Depressive Symptoms and Adaptive Risk Decision-Making in Adolescents: Evidence from the Balloon Analogue Risk Task
摘要
Adolescence is characterized by increased risk-related decision-making, yet how depressive symptoms relate to adolescents’ adaptation to uncertain environments remains unclear. The present study examined how depressive symptoms, risk level, and task stage were associated with performance on the Balloon Analogue Risk Task (BART) in junior high school students aged 12 to 13 years (N = 214).
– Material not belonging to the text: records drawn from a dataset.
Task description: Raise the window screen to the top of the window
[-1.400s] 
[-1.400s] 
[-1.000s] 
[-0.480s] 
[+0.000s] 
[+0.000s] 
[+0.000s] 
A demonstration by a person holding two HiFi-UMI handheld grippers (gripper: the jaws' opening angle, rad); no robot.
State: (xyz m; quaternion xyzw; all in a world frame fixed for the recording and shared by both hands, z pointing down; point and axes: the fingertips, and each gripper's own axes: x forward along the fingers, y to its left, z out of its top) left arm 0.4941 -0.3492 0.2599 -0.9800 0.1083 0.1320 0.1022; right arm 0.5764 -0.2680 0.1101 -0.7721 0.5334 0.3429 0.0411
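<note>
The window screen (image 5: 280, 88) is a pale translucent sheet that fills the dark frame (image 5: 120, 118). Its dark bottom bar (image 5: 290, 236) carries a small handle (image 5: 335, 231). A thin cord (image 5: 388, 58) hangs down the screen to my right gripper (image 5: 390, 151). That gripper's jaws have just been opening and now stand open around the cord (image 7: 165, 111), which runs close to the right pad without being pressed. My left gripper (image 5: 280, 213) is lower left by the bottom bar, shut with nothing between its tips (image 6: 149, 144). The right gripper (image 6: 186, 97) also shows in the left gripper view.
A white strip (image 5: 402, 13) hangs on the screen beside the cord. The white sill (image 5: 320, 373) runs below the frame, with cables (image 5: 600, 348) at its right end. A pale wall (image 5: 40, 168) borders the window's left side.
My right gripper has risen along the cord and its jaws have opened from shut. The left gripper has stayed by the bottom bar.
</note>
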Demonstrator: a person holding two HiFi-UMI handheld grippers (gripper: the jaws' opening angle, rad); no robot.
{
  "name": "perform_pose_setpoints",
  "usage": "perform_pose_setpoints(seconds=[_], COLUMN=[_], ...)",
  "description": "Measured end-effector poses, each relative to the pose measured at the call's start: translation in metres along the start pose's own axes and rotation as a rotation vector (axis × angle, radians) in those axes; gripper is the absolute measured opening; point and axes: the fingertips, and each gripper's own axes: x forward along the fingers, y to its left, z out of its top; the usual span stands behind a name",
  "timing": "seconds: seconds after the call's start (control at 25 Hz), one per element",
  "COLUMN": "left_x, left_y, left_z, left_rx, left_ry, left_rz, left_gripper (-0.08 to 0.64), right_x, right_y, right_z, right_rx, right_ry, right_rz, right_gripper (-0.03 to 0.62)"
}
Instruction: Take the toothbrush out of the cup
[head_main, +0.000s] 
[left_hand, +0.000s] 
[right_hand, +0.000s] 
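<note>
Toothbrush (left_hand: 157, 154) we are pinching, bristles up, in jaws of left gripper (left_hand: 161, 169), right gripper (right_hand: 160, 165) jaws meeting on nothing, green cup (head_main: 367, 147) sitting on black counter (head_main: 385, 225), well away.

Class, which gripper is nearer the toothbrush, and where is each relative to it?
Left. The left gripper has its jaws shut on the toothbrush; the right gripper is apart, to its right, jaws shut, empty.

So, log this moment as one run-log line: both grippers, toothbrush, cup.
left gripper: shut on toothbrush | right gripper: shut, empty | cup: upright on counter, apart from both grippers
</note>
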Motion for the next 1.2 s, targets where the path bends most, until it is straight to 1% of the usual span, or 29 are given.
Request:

Across groups, adolescents demonstrated sensitivity to the risk level, showing higher pumping, fewer explosions, and greater accumulated rewards in low-risk relative to moderate- and high-risk conditions. Participants also exhibited improved performance from early to later trials. Depressive symptoms were not associated with overt risk-taking behavior, as indexed by pumping frequency or explosion rates. However, adolescents with elevated depressive symptoms consistently earned lower permanent scores and showed less differentiation between moderate- and high-risk conditions, suggesting reduced efficiency in adapting to task demands. These findings suggest that depressive symptoms in adolescence may be associated with reduced decision efficiency rather than global differences in risk-taking. More broadly, the results support a multi-process account of adolescent decision-making, in which emotional vulnerability interacts with task structure and learning processes to shape behavioral outcomes.